Para sarjana, khususnya orientalis, mempelajari karya- karya al-Kindi berdasarkan terjemaham Latinnya. Baru-baru ini peta pemikiran al-Kindi mulai menemui titik terang berkat penemuan 25 karyanya yang sempat hilang. Salah satunya berjudul Rasail al-Kindi al-Falsafiyah dan telah diedit serta diterbitkan di Kairo dalam dua jilid (jilid pertama tahun 1950, dan jilid berikutnya tahun 1953).(5) Beberapa risalah pendeknya yang lain ditemukan di Aleppo, meski hingga kini belum disunting. Dengan demikian, hingga batas tertentu, memungkinkan analisis terhadap filsafat al-Kindi,dengan berpijak pada landasan-landasan yang lebih-kurang kukuh.
D. Pemikiran Al-Kindi
    Ketuhanan
Bagi al-Kindi , filsafat adalah ilmu pengetahuan yang mulia. Filsafatnya tentang keesaan Tuhan selain didasarkan pada wahyu juga proposisi filosofis. Menurut dia, Tuhan tak mempunyai hakikat, baik hakikat secara juz’iyah (sebagian) maupun hakikat kulliyyah (keseluruhan). Dalam pandangan filsafat al-Kindi, Tuhan tidak merupakan genus atau species. Tuhan adalah Pencipta. Tuhan adalah yang Benar Pertama (al-Haqq al-Awwal), sebab awal dan Yang Benar Tunggal. al-Kindi juga menolak pendapat yang menganggap sifat-sifat Tuhan itu berdiri sendiri. Tuhan haruslah merupakan keesaan mutlak. Bukan keesaan metaforis yang hanya berlaku pada obyek-obyek yang dapat ditangkap indera.
Tuhan adalah wujud yang hak (benar) yang bukan asalnya tidak ada kemudian menjadi ada. Ia selalu mustahil tidak ada. Ia selalu ada dan akan selalu ada. Oleh karena Tuhan adalah wujud yang sempurna yang tidak didahului oleh wujud yang lain, tidak berakhir wujud-Nya dan tidak akan ada wujud kecuali dengan-Nya.
Filsafatnya tentang keesaan Tuhan selain didasarkan kepada wahyu juga pada proporsi filosofis. Menurut al-Kindi Tuhan tidak merupakan genus atau spesies, Tuhan adalah pencipta, Tuhan adalah yang benar pertama dan yang benar tunggal.
Mengenai sifat-sifat esensial Sang Maha Esa, al-Kindi menggarisbawahi mutlaknya keesaan Allah sebagai penyebab bagi semua yang ada (mawjud). Meskipun tampak beragam, semua mawjud pada dasarnya bermula dari kesatuan Sang Maha Esa.
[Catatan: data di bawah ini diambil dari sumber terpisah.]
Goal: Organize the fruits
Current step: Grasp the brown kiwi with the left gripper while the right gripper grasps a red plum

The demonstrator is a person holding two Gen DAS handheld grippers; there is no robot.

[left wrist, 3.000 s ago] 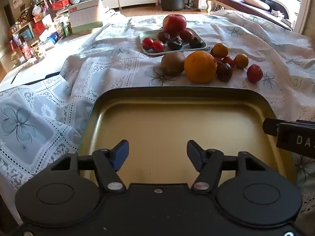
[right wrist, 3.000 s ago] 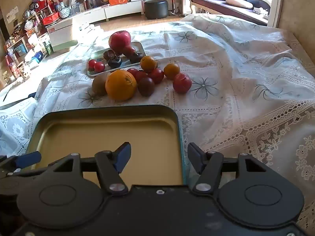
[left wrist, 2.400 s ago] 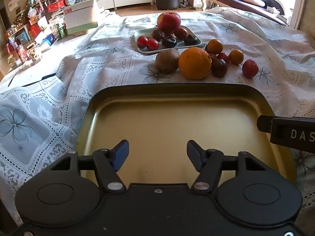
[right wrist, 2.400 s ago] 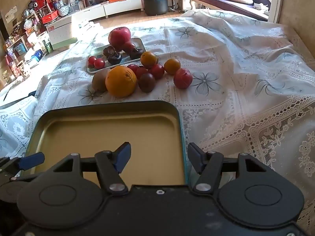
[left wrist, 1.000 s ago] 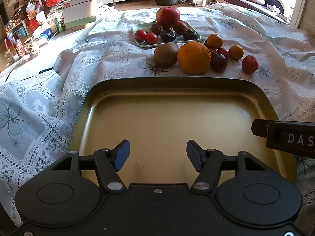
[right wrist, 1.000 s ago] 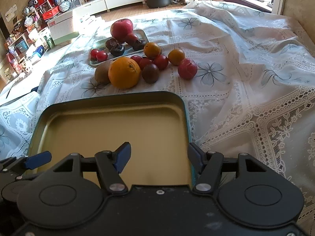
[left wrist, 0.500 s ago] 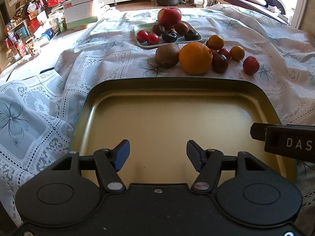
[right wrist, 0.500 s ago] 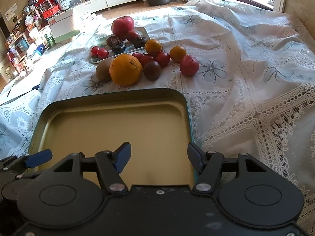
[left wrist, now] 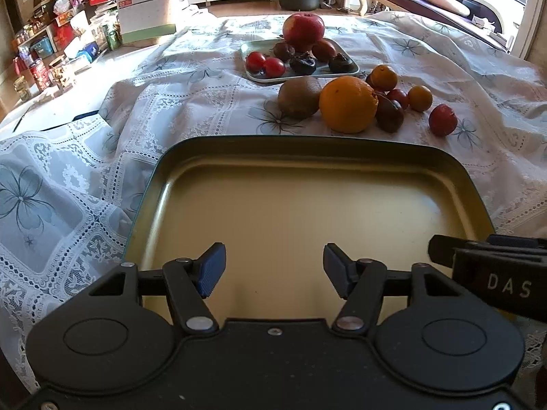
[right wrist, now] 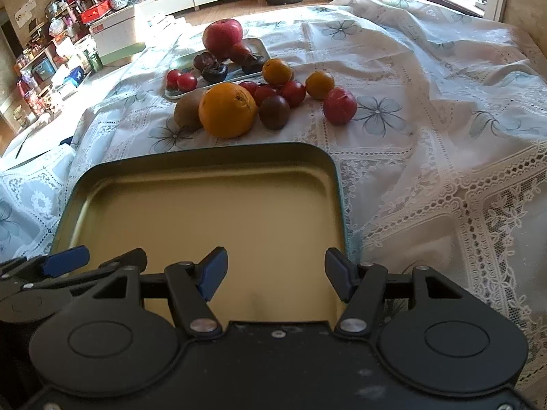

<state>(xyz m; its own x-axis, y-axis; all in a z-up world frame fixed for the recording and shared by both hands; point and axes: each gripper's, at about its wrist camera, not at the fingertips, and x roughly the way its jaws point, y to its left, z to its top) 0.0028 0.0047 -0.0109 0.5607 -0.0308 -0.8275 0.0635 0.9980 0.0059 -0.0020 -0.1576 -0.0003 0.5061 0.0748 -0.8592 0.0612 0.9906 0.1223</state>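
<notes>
Beyond the far rim of the tin (left wrist: pixel 309 143), loose fruit lay on the cloth (right wrist: pixel 427 109): kiwi (left wrist: pixel 298 96), orange (left wrist: pixel 348 104), a dark plum (left wrist: pixel 389 112) and smaller pieces. Both claws hovered over the tin's near edge, the left gripper (left wrist: pixel 273 270) and right gripper (right wrist: pixel 275 275) each spread wide and holding nothing. The orange lay straight ahead of both, slightly right of the left claw's axis and slightly left of the right claw's. Neither was clearly nearer. A tray (left wrist: pixel 253 77) further back already held fruit, including an apple (left wrist: pixel 303 30)
</notes>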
Katanya, “Tanpa kesatuan semacam itu, tidak akan ada satu apapun. Akibat kesatuan inilah segala sesuatu menjadi ada. Dan sekiranya Dia berhenti memelihara dan mengatur alam semesta, segala yang ada bakal hancur berantakan.” Namun al-Kindi meyakini creatio ex nihilo. Alam tidak abadi (qadim) tapi huduts yang artinya tercipta dalam waktu dan karena itu, berarti bermula. Sebelum dia ada, dia pernah tiada.
Untuk membuktikan wujud Tuhan ia menggunakan tiga jalan, yaitu: 1. Baharunya alam. 2. Keanekaragaman dalam wujud. 3. Kerapian alam.
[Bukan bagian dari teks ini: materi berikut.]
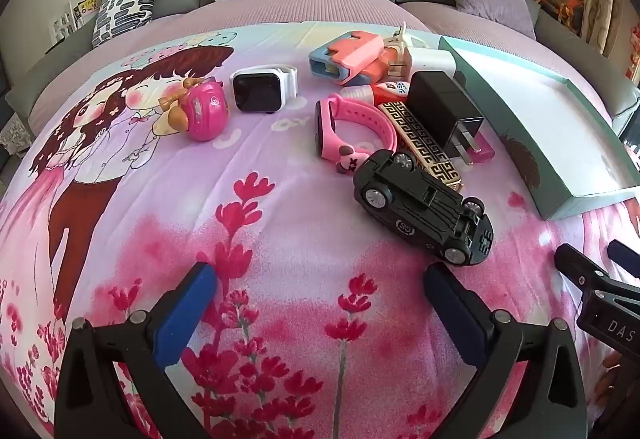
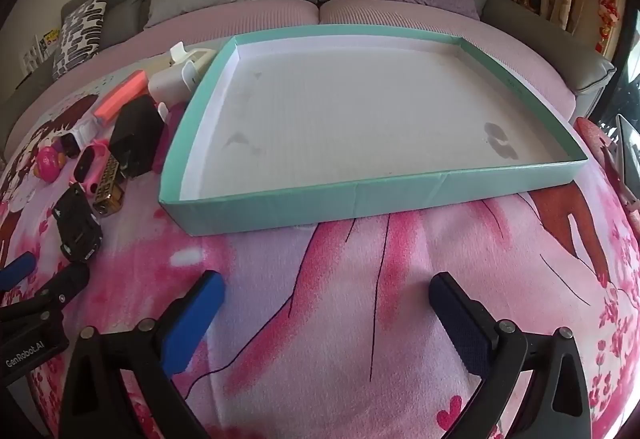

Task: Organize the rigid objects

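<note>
Nothing is picked yet, by the look of it; the tray point(image 2: 400, 195) lies bare on the blanket point(image 2: 320, 319), far of the right gripper point(image 2: 326, 299), whose jaws stand wide apart with nothing between; the left gripper point(image 1: 320, 291) gapes likewise, empty. The car point(image 1: 424, 205) lies upside down nearest it, just left of the tray; likely first pick, needing a short reach and a close across its body. Behind crowd the pink watch point(image 1: 352, 131), black charger point(image 1: 444, 111) and patterned bar point(image 1: 424, 141), touching or nearly; the white watch point(image 1: 262, 87) and pink toy point(image 1: 202, 111) lie apart, far left.

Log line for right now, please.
left hand-held gripper: open, empty | right hand-held gripper: open, empty | tray: empty | toy car: on bedspread
</note>
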Demonstrator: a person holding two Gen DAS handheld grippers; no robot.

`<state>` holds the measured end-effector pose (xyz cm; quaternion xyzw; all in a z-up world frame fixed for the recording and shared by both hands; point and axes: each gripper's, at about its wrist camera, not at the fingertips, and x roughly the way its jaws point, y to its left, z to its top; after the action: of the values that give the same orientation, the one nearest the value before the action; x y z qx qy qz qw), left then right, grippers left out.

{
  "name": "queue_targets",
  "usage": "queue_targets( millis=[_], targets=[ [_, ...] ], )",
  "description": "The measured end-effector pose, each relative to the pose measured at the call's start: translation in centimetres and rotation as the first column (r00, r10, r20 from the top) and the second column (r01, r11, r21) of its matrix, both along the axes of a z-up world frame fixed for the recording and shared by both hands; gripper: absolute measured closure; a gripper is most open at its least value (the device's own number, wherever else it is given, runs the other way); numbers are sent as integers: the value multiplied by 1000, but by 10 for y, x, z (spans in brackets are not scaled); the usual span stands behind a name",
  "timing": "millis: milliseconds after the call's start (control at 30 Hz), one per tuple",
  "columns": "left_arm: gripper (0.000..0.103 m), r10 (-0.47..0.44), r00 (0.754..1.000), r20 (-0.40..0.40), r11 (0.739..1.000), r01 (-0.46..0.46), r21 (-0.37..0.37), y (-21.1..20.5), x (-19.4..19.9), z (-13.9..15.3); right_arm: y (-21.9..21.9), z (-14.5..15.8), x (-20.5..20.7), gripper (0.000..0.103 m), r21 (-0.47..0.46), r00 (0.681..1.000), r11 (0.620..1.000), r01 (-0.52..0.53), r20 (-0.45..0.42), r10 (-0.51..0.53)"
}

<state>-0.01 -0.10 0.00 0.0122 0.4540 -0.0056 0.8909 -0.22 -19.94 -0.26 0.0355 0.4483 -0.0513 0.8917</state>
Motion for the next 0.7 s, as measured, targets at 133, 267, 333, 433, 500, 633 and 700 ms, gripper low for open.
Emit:
queue_targets(
  millis=[133, 267, 333, 433, 500, 633, 700],
  targets=[
    [0, 0, 1000, -3, 1000, 0, -19, 2, 0, 0, -5, 0, -2, 0, -3, 1000, 1000, -1, -3, 1],
    [0, 0, 1000, -5, 1000, 0, -22, 4, 0, 0, -4, 2, 0, 0, -23, 1000, 1000, -1, -13, 1],
    [0, 0, 1000, -5, 1000, 0, -18, 2, 0, 0, 3, 0, 1, 0, -40, 1000, 999, 2, -12, -2],
    [0, 0, 1000, -5, 1000, 0, -17, 3, 0, 0, 2, 0, 1, 0, -39, 1000, 999, 2, -11, -2],
    [0, 0, 1000, -5, 1000, 0, -17, 2, 0, 0, 2, 0, 1, 0, -40, 1000, 999, 2, -10, -2],
    [0, 0, 1000, -5, 1000, 0, -17, 4, 0, 0, 2, 0, 1, 0, -38, 1000, 999, 2, -10, -2],
    [0, 0, 1000, -5, 1000, 0, -16, 5, 0, 0, 2, 0, 0, 0, -39, 1000, 999, 2, -10, -2]
  ],
)
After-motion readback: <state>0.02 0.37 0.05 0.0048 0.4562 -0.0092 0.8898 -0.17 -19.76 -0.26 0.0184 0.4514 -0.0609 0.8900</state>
Untuk yang pertama, al-Kindi menanyakan apakah mungkin sesuatu menjadi sebab bagi wujudnya sendiri, ataukah tidak mungkin. Dijawabnya, bahwa itu tidaklah mungkin. Jelasnya ialah bahwa alam ini adalah baru, dan ada permulaan waktunya, karena alam ini terbatas.
Dari segi gerak, karena gerak pada wataknya mengikuti wujud jisim, karena tidak mungkin adanya gerak jika tidak ada jisim yang bergerak. Dengan demikian, gerak juga baharu karena ada titik awalnya. Sedangkan dari segi zaman karena zaman adalah ukuran gerak dan juga baharu seperti gerak. Jadi, jisim, gerak dan zaman tidak dapat saling mendahului dalam wujud, dan semuanya tidak ada secara bersama-sama, ini berarti alam ini baharu karena itu ada penciptanya Katanya:


Tidak ada suatu jisim yang abadi . jadi jisim, dengan sendirinya diciptakan, dan yang diciptakan itu adalah ciptaan pencipta. Sebab pencipta dan yang dicipta termasuk perangkaian. Maka semua itu dengan sendirinya ada penciptanya dari tiada.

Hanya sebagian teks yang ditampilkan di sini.